_WHAT THE TASK REQUIRES_: Up to and including the line that contains "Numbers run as", return every line from the start of the data, unchanged.

_SOURCE MATERIAL_:
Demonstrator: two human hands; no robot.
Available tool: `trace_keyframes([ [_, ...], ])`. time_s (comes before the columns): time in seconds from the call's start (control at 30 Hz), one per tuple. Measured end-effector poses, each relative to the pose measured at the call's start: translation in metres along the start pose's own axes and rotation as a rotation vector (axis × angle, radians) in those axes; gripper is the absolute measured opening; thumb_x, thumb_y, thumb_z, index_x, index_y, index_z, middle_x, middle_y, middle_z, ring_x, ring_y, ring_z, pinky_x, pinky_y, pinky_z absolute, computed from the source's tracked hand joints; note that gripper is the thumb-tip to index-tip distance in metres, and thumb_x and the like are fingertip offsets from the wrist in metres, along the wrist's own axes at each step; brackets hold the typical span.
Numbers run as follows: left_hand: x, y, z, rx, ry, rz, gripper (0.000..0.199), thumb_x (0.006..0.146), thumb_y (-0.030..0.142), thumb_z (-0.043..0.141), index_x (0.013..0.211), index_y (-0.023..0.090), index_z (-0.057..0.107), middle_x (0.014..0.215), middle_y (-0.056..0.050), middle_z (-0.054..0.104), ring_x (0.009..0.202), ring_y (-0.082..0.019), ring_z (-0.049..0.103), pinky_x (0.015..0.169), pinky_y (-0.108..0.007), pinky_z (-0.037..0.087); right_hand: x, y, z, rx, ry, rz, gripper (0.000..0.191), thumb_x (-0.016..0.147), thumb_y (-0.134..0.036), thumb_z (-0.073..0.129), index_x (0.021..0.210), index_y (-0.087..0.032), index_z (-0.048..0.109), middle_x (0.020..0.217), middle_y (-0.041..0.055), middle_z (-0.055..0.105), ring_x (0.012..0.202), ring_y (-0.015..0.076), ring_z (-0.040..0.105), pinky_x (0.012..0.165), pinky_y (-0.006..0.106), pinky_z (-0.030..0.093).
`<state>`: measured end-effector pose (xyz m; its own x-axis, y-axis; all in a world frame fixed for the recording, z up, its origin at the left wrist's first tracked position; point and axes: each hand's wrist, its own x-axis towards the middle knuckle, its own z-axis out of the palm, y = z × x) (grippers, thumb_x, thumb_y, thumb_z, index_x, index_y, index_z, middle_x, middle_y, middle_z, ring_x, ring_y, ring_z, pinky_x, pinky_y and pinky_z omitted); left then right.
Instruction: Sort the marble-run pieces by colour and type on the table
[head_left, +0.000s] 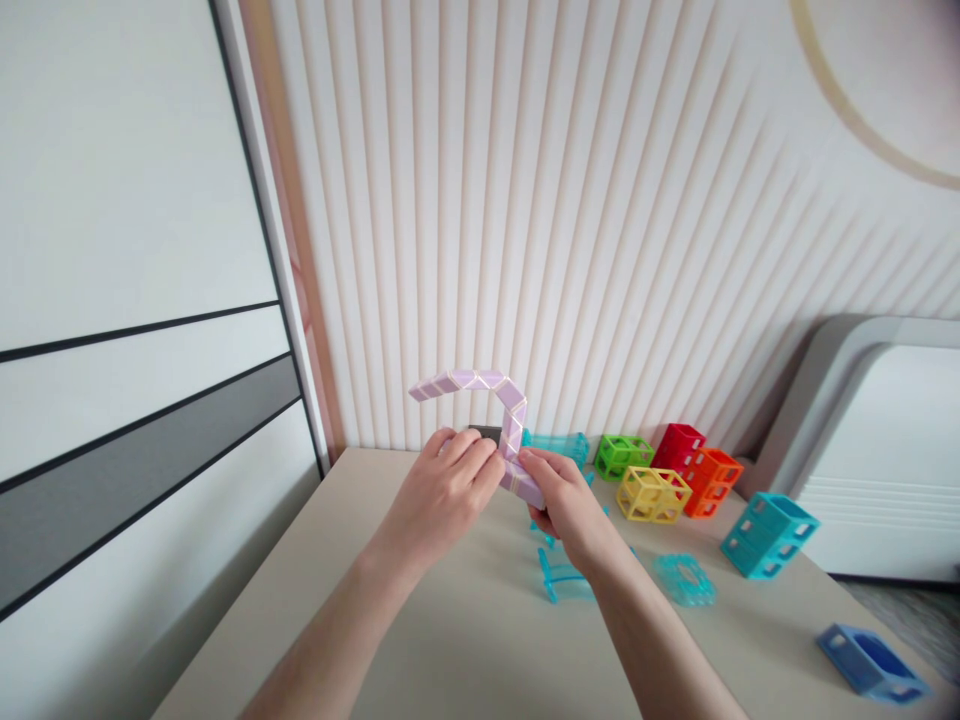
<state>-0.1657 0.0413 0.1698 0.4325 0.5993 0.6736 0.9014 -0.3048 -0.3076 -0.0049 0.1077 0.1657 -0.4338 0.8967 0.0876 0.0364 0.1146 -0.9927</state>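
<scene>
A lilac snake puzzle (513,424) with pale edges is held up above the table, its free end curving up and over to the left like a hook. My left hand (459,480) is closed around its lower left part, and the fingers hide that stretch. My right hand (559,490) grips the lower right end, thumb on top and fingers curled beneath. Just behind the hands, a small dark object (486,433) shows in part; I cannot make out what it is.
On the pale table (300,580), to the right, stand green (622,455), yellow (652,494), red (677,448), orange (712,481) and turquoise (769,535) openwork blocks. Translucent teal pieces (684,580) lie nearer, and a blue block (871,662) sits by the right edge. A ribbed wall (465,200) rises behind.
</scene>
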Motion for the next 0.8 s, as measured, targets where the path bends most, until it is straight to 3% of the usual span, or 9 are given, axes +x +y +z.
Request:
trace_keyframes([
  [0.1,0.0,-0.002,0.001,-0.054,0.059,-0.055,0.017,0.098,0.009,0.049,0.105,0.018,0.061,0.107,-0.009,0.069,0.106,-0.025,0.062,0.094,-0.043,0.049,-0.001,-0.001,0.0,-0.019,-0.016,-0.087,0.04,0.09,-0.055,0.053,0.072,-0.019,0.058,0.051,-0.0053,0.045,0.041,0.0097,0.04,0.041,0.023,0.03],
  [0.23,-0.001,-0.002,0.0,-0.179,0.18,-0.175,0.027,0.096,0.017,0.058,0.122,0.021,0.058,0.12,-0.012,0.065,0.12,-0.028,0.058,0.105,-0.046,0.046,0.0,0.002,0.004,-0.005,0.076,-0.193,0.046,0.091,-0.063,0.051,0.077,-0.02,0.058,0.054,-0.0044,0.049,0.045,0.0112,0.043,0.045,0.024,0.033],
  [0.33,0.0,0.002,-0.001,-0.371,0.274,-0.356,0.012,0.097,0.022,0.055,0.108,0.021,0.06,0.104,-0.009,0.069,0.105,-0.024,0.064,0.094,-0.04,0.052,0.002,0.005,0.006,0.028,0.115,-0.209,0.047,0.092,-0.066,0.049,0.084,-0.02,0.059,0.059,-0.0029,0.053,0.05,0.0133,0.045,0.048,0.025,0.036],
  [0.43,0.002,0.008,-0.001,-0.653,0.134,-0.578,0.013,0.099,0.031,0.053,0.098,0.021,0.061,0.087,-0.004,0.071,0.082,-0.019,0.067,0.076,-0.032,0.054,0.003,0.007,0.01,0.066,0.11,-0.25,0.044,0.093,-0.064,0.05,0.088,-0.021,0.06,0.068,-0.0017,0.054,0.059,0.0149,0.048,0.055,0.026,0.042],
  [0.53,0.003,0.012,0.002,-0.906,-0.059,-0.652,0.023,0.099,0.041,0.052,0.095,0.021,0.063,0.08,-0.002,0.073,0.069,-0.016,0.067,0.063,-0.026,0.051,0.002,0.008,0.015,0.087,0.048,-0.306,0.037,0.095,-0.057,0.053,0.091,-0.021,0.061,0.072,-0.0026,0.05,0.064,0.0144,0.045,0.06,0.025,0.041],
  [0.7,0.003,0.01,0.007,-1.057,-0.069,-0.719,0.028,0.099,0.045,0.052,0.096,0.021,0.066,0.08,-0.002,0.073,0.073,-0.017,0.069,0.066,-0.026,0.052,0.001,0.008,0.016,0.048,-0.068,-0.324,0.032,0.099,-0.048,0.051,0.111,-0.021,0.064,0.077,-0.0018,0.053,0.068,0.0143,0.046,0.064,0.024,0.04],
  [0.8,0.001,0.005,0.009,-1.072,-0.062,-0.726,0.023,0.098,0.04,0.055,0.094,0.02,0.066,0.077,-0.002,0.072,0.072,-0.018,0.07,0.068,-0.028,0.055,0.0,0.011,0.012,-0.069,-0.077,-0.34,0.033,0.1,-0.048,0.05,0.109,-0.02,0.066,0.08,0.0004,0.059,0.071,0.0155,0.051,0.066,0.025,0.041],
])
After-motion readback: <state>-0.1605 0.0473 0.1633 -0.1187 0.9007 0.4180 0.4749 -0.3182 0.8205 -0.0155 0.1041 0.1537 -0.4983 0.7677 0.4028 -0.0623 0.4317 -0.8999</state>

_TASK OUTPUT_:
Demonstrator: two human hands; no robot.
Available tool: `trace_keyframes([ [_, ...], ])`. time_s (comes before the columns): time in seconds from the call's start (control at 30 Hz), one per tuple. Measured end-effector poses, each relative to the pose measured at the call's start: translation in metres along the start pose's own axes and rotation as a rotation vector (axis × angle, radians) in those axes; gripper is the absolute measured opening; thumb_x, thumb_y, thumb_z, index_x, index_y, index_z, middle_x, middle_y, middle_z, ring_x, ring_y, ring_z, pinky_x, pinky_y, pinky_z absolute, computed from the source's tracked hand joints; note that gripper is the thumb-tip to index-tip distance in metres, and thumb_x and the like are fingertip offsets from the wrist in metres, along the wrist's own axes at each step; brackets hold the typical span.
Numbers run as follows: left_hand: x, y, z, rx, ry, rz, gripper (0.000..0.199), thumb_x (0.006..0.146), thumb_y (-0.030..0.142), thumb_z (-0.043..0.141), index_x (0.013..0.211), index_y (-0.023..0.090), index_z (-0.057..0.107), middle_x (0.014..0.215), middle_y (-0.056..0.050), middle_z (-0.054..0.104), ring_x (0.009..0.202), ring_y (-0.082..0.019), ring_z (-0.049..0.103), pinky_x (0.015..0.169), pinky_y (-0.108..0.007), pinky_z (-0.037..0.087); right_hand: x, y, z, rx, ry, rz, gripper (0.000..0.191), thumb_x (-0.016..0.147), thumb_y (-0.134..0.036), thumb_z (-0.073..0.129), index_x (0.021..0.210), index_y (-0.087..0.032), index_z (-0.048..0.109), middle_x (0.020..0.217), middle_y (-0.041..0.055), middle_z (-0.055..0.105), ring_x (0.012..0.202), ring_y (-0.015..0.076), ring_z (-0.040..0.105), pinky_x (0.012..0.165), pinky_y (-0.006..0.106), pinky_z (-0.030..0.093).

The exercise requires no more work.